Anxiety is a very scary and very powerful thing. Many people struggle with this every single day so know that you are not alone. Try bresthing treatments. Music helps some people. Above all seek professional help. Doctors know what they sre doing it can be scary but you wolnt regret it
Maybe try writing down when you feel anxious to see why it happens. Take deep breaths, meditate, and listen to calming music to calm your anxiety down.
I often take a shower, brush my teeth and try to do something creative to take my mind of things and express my feelings. For example, I like to paint, write, sing or do something that is similar. Many times it works really well. Otherwise, listening to music or calling someone that makes me happy can be really helpful. I like to write down when I feel the most anxious. That way I can figure out if something I do causes my anxiety to be triggered - even if I hadn't noticed before. Daylio is a good app for tracking your feelings. Try different things and see if anything can help ease the feeling of anxiety.

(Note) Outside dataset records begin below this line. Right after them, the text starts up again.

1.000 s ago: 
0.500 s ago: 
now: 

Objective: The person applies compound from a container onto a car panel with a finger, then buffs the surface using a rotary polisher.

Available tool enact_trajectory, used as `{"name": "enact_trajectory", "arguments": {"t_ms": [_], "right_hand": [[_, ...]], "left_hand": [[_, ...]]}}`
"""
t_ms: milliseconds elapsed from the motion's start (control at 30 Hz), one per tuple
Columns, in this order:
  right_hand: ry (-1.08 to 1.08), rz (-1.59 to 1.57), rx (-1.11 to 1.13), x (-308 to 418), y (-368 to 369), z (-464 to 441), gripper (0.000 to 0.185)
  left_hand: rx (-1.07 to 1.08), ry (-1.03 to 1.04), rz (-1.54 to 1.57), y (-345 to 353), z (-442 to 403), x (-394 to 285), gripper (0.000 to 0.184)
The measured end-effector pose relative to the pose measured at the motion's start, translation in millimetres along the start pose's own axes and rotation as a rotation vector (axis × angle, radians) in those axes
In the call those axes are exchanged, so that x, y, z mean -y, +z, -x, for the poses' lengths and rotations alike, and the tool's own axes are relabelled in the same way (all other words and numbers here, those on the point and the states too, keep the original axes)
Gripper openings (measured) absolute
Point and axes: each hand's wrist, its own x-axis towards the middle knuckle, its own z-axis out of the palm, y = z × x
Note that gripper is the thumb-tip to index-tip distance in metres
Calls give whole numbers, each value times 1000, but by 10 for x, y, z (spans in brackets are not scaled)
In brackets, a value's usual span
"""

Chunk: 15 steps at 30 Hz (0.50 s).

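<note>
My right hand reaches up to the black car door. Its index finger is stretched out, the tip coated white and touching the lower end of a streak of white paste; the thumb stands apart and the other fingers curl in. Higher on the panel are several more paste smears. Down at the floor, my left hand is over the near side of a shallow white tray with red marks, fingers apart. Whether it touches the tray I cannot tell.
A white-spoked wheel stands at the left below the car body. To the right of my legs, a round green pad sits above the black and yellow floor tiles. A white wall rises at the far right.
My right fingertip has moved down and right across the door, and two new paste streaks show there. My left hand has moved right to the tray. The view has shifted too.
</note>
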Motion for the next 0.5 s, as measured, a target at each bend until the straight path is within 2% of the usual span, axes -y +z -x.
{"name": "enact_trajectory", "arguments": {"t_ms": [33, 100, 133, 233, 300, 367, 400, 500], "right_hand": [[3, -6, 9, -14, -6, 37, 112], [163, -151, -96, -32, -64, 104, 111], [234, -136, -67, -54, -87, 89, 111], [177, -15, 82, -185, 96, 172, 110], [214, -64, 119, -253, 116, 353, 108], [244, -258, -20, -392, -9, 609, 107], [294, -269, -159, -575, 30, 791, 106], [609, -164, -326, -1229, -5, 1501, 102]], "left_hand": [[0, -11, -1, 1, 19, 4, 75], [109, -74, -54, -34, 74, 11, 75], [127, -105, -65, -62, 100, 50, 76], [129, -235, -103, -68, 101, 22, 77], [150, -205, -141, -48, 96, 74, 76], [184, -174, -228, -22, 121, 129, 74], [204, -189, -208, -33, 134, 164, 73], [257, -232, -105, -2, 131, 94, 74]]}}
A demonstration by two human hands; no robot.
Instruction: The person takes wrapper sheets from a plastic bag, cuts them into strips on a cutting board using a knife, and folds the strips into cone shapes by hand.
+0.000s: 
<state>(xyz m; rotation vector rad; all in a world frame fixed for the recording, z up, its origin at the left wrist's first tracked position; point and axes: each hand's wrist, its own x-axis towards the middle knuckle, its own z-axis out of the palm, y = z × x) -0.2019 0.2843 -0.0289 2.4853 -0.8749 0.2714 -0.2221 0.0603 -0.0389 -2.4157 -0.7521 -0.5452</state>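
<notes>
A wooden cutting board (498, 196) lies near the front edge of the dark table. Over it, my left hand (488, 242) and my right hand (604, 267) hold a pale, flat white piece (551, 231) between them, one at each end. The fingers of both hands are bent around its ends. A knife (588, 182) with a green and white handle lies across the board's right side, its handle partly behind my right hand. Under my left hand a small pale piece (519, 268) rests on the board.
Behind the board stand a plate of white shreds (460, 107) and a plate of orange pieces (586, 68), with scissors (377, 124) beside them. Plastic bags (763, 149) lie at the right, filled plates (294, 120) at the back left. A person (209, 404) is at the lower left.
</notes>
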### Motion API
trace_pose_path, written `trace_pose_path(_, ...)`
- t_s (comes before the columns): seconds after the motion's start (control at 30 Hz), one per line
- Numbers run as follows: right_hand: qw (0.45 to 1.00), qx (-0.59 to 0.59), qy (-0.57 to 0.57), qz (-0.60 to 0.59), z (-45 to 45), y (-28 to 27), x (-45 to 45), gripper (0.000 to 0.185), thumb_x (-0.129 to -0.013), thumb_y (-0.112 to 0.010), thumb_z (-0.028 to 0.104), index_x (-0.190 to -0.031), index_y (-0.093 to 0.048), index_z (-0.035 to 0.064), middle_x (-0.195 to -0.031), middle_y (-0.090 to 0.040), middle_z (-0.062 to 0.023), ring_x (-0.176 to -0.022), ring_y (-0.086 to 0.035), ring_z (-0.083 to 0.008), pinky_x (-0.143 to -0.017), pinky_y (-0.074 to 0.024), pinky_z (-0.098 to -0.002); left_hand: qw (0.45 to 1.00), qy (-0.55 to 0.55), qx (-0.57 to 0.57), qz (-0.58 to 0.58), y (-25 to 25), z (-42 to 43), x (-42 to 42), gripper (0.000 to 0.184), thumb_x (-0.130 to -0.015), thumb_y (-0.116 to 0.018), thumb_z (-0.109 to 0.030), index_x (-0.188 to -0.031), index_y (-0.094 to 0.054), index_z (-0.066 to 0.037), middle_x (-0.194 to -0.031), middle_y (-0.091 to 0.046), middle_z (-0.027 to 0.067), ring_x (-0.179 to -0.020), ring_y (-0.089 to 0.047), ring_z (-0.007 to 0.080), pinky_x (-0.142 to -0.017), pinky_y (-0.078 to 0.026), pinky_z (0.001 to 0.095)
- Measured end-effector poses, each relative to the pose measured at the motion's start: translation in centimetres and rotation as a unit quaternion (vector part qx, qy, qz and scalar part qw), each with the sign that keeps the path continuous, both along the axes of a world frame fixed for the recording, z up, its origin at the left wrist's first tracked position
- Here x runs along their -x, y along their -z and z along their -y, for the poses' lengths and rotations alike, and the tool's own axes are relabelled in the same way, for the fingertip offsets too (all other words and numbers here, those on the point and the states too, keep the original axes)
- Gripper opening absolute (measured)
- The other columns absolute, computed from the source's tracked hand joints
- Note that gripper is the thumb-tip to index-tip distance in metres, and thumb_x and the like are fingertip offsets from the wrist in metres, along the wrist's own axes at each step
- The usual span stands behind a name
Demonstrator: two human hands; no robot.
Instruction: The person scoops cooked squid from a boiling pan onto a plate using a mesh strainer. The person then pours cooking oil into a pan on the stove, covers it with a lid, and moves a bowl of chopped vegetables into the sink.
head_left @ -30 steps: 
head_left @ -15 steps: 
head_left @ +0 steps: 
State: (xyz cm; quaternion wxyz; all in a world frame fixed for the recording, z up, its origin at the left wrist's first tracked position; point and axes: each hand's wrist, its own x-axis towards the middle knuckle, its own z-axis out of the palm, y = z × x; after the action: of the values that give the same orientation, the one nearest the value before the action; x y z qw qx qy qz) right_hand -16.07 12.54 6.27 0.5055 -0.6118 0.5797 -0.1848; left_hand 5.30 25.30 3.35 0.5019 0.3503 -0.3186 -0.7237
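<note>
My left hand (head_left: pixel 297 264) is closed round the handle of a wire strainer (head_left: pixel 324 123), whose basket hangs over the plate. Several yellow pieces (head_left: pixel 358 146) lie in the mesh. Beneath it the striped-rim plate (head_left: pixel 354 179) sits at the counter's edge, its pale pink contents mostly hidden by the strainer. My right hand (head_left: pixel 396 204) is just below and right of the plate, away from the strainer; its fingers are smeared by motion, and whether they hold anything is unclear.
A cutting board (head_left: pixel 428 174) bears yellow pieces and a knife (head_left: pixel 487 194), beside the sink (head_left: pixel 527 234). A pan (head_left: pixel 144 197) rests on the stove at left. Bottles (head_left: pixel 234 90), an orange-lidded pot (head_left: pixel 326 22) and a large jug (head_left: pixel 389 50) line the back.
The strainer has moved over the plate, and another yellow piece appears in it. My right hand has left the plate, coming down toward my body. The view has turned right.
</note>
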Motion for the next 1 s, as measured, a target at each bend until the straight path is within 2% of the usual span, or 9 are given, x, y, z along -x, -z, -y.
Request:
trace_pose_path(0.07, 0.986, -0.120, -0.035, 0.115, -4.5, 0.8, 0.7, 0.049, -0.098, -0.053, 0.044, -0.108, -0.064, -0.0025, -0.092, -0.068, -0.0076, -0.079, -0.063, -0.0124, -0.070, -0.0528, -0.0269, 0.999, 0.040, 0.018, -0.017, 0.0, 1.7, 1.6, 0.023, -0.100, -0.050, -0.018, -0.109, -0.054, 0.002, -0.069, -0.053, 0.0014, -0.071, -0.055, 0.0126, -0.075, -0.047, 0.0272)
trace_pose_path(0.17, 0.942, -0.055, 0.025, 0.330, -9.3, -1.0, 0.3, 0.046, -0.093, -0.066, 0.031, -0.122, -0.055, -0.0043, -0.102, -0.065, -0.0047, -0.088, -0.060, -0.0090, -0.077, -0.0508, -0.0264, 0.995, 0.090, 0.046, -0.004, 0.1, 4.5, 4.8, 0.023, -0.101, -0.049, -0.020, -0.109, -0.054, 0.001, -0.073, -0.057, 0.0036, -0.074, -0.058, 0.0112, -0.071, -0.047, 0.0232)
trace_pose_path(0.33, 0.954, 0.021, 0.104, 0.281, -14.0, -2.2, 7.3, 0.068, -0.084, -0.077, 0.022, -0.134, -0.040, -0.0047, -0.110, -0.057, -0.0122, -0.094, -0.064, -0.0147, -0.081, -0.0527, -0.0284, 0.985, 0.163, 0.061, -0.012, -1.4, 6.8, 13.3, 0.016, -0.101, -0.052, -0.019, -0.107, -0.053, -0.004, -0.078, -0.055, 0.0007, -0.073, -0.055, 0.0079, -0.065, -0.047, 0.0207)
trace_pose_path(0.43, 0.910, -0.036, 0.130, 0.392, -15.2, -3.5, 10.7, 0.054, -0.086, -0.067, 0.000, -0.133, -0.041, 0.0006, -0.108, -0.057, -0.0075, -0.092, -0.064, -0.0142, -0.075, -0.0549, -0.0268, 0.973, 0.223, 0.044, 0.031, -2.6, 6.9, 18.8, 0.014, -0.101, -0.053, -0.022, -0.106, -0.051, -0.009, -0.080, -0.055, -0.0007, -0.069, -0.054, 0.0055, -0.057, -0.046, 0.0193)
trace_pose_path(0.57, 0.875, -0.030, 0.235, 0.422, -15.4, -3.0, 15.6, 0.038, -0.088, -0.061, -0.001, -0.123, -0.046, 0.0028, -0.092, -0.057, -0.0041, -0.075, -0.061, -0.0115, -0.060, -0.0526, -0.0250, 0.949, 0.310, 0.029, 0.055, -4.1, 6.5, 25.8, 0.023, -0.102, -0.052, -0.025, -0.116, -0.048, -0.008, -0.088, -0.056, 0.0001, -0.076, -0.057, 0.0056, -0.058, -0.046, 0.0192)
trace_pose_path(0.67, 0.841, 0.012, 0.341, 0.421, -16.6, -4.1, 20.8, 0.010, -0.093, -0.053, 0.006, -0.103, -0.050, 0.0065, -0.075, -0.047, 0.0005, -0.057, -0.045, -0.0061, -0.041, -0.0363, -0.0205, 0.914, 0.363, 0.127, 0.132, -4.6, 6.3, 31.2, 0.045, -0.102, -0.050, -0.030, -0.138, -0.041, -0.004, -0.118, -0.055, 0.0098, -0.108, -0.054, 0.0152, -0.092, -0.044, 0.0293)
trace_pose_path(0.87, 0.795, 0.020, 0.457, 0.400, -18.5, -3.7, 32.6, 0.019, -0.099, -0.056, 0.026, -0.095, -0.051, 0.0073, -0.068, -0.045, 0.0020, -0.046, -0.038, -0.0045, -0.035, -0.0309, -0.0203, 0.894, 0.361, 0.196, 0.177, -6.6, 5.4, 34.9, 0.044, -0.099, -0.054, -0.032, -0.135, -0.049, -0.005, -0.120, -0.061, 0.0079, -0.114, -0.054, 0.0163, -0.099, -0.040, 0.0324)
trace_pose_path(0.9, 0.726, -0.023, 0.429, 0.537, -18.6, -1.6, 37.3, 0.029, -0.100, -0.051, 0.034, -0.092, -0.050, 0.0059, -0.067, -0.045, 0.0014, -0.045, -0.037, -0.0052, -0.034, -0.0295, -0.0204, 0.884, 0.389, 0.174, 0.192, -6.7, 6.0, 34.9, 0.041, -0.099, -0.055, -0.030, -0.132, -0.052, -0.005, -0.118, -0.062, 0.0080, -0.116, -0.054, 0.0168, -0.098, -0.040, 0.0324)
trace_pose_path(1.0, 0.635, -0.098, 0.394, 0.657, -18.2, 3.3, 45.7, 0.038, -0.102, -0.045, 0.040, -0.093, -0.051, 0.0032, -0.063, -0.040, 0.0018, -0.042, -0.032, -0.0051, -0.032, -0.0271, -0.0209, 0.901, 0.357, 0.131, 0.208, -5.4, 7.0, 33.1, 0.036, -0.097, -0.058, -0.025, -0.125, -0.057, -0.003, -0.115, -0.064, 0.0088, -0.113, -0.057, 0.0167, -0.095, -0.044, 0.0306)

Anxiety usually has a trigger—an event or thought that provokes an anxious response. However, most people aren’t aware of their triggers, and believe they have become anxious for no reason. As human beings evolved, our species developed an instinctual response to danger, known as “fight, flight, or freeze”. The sympathetic nervous system makes our bodies and minds react quickly when we are in danger, and we may choose to stand and fight, run away, or stay totally still as if playing dead, known as the “freeze” response. Our anxiety, or fear, evolved as an alarm bell to move us into life-saving action. In our modern world, we encounter conflicts that aren’t actually life-threatening. But our nervous system doesn’t know this, and so we can react to a variety of stimuli with the fight, flight, or freeze response, even when it is inappropriate. Add this to the fact that anxiety can also cause confusion or disassociation, and you can see why the exact causes of your anxiety are often so hard to pin down.